_PROBLEM REQUIREMENTS_
Restate the listing below with no word altered.

================

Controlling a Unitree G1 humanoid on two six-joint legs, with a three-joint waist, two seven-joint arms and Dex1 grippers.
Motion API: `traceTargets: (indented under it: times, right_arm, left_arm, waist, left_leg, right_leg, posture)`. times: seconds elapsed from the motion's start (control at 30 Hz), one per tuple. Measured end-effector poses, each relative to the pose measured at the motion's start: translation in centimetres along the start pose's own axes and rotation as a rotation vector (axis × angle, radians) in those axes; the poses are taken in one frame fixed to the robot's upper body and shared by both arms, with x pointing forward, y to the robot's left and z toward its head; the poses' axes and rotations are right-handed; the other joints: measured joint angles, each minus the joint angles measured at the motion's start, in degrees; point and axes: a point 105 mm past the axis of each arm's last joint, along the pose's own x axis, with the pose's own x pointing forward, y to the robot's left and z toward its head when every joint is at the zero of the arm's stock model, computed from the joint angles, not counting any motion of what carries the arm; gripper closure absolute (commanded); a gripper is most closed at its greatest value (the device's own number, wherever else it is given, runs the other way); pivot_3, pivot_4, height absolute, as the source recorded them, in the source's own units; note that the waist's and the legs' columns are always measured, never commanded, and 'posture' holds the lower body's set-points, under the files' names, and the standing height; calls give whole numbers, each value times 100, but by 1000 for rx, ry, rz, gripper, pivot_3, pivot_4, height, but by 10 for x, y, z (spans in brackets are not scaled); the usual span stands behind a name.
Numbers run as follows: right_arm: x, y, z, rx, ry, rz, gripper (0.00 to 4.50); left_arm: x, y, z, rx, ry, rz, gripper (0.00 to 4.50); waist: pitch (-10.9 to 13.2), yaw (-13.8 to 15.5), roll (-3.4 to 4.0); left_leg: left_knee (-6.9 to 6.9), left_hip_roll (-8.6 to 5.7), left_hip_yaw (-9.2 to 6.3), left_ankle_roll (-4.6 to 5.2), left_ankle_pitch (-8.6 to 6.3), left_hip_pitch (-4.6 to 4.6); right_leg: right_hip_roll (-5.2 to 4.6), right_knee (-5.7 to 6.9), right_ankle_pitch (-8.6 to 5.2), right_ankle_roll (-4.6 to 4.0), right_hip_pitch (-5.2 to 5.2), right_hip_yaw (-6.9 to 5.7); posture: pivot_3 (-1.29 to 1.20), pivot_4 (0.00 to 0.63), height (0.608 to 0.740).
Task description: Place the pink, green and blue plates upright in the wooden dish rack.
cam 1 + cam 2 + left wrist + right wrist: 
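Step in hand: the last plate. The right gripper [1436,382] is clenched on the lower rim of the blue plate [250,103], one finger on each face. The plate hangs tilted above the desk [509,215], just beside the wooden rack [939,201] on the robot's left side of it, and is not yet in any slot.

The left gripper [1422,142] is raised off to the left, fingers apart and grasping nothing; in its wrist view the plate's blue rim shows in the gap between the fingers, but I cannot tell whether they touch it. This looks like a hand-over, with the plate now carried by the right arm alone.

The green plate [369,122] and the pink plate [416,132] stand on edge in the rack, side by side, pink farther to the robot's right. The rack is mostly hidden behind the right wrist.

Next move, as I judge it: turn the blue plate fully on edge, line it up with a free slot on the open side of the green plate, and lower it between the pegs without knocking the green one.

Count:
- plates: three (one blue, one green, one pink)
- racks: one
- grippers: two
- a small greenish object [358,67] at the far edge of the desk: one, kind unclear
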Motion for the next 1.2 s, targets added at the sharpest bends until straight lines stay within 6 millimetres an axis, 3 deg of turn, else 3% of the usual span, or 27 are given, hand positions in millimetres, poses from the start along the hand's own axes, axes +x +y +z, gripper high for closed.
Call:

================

_YOUR SOLUTION_
Controlling a Unitree G1 humanoid on two six-joint legs, with a three-joint waist, two seven-joint arms and Dex1 grippers.
Motion API: `traceTargets: (indented under it: times, right_arm, left_arm, waist, left_leg, right_leg, posture)`. times: seconds elapsed from the motion's start (control at 30 Hz), one per tuple. Measured end-effector poses, each relative to the pose measured at the motion's start: translation in centimetres along the start pose's own axes and rotation as a rotation vector (axis × angle, radians) in those axes; the poses are taken in one frame fixed to the robot's upper body and shared by both arms, with x pointing forward, y to the robot's left and z toward its head; the poses' axes and rotations are right-handed; the other joints: measured joint angles, each minus the joint angles measured at the motion's start, in degrees; point and axes: a point 105 mm past the axis of each arm's last joint, along the pose's own x axis, with the pose's own x pointing forward, y to the robot's left and z toward its head when every joint is at the zero of the arm's stock model, computed from the joint angles, not counting any motion of what carries the arm; gripper closure absolute (commanded); a gripper is most closed at its greatest value (the device's own number, wherever else it is given, runs the other way); pivot_3, pivot_4, height absolute, as the source recorded them, in the source's own units; note that the waist's and the legs' columns are always measured, never commanded, and 'posture' holds the lower body's set-points, under the files' names, and the standing height; calls give whole numbers, each value times 100, but by 1000 for rx, ry, rz, gripper, pivot_3, pivot_4, height, but by 10 for x, y, z (spans in brackets are not scaled); the usual span stands behind a name.
Numbers run as follows: right_arm: x, y, z, rx, ry, rz, gripper (0.00 to 4.50); left_arm: x, y, z, rx, ry, rz, gripper (0.00 to 4.50); waist: pitch (-10.9 to 13.2), yaw (-13.8 to 15.5), roll (-3.4 to 4.0); left_leg: left_knee (-6.9 to 6.9), left_hip_roll (-8.6 to 5.7), left_hip_yaw (-9.2 to 6.3), left_ankle_roll (-4.6 to 5.2), left_ankle_pitch (-8.6 to 6.3), left_hip_pitch (-4.6 to 4.6); right_leg: right_hip_roll (-5.2 to 4.6), right_knee (-5.7 to 6.9), right_ankle_pitch (-8.6 to 5.2), right_ankle_roll (-4.6 to 4.0), right_hip_pitch (-5.2 to 5.2), right_hip_yaw (-6.9 to 5.7); posture: pivot_3 (-1.29 to 1.20), pivot_4 (0.00 to 0.63), height (0.608 to 0.740).
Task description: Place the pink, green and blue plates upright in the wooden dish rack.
cam 1 + cam 2 + left wrist + right wrist: 
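Step in hand: the last plate. The right gripper [1436,382] is clenched on the lower rim of the blue plate [250,103], one finger on each face. The plate hangs tilted above the desk [509,215], just beside the wooden rack [939,201] on the robot's left side of it, and is not yet in any slot.

The left gripper [1422,142] is raised off to the left, fingers apart and grasping nothing; in its wrist view the plate's blue rim shows in the gap between the fingers, but I cannot tell whether they touch it. This looks like a hand-over, with the plate now carried by the right arm alone.

The green plate [369,122] and the pink plate [416,132] stand on edge in the rack, side by side, pink farther to the robot's right. The rack is mostly hidden behind the right wrist.

Next move, as I judge it: turn the blue plate fully on edge, line it up with a free slot on the open side of the green plate, and lower it between the pegs without knocking the green one.

Count:
- plates: three (one blue, one green, one pink)
- racks: one
- grippers: two
- a small greenish object [358,67] at the far edge of the desk: one, kind unclear
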Motion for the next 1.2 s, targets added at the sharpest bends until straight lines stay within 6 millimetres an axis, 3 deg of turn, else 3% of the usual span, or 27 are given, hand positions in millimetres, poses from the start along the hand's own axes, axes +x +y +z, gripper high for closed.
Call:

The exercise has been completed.